To get back to the amusing thing I found in my example.  I am just running 5 and 20 simultaneous versions of the algorithm above.  Everything is the same except for the number of computation threads, which is in both cases selected to be the number of threads achieving the best performance on each machine.  For each experiment, I make a number of measurements to follow the computation.  Measurements include the size of states, stack and the total number of successors calculated (which is often larger than the size of states, as a state may be successor of multiple other states).

In this chart, I have plotted the size of states as a function of the time (in minutes). I have zoomed in on the prefix of the chart, as the computation on the grid has only been running for 16 hours and disappears compared with the execution running for 4 days.  We see that both computations add states to states at a more or less linear rate (aside from a brief hiccup after around 30 hours in the 5 threads case).  As expected, running on the computer with 2 CPUs is faster but not by much (each CPU is slower).

The amount worked is not really measured by the number of states added to states but by the number of successors computed. For this reason, here is a plot of the number of successors computed in the last minute as a function of the total computation. It shows the same trend: both algorithms progress the same way, but the one running with 20 threads is a bit faster, computing around 14,000 successors a minute compared with  around 9,000 successors a minute.

Now, of course, we’d expect the progression of the stack to also be similar for the two cases, right? Well, that is the surprising thing. The size of the stack is completely different for the two cases. In the following charts, we have plotted the size of stack as function of the time. The first shows the full range and the second has zoomed in on the period of time also used on the grid.

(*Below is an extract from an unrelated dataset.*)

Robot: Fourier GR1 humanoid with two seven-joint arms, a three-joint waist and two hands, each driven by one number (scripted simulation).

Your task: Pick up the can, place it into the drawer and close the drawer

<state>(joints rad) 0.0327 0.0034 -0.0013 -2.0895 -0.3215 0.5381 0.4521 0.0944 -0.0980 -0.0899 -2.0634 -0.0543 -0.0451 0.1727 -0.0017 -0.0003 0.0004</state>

The third chart uses a logarithmic scale on the 2nd axis to blow up the small numbers, and the fourth chart restricts the values on the y-axis.

Interesting to notice is the fact that for 5 threads, the stack increases steadily until around 1600 minutes in (with a hiccup at 800 minutes in) and then changes character, still growing more or less steadily but at a lower rate.  For 20 threads, on the other hand, the stack does not increase.  Rather is stays more or less constantly at 1200-1500 states, fluctuating a bit up and down, with a steady but slow decrease.

As the charts for the storage and computed successors the algorithm perform more or less the same regardless of the number of threads, performance differences is not the explanation for the difference in the size of stack. I haven’t investigated the differences in detail, but my suspicion is that they stem from differences in the traversal.

When describing the algorithm, I said that using a stack makes the traversal depth-first and using a queue makes it breadth-first. This is also true as long as we have just one worker thread. When we have more worker threads, we do in fact look at more than just the top element of the stack, namely one element for each thread, allowing processing states closer to the bottom of the stack that would otherwise be possible, making the traversal closer to a combination of depth-first and breadth-first. We traverse the state space depth-first, but we do not investigate successors one at a time, but rather 20 at a time (with 20 worker threads), giving a certain breadth as well. It is well-known that the traversal strategy has huge impact on the size of the stack data-structure (some state-spaces can end up having almost all of the state-space on the stack when doing a depth-first traversal if they are very connected and some end up having huge parts of the state space when doing breadth-first traversal if they have a lot of states with the same minimal distance from the initial state).

Now, the next step is, of course, to investigate the characteristics of the progression of the size of the stack as a function of the number of worker threads (but I doubt I’ll have the patience to run experiments lasting around a week with 1-50 worker threads…)

Anyone else seen this behavior or have ideas as to what causes it?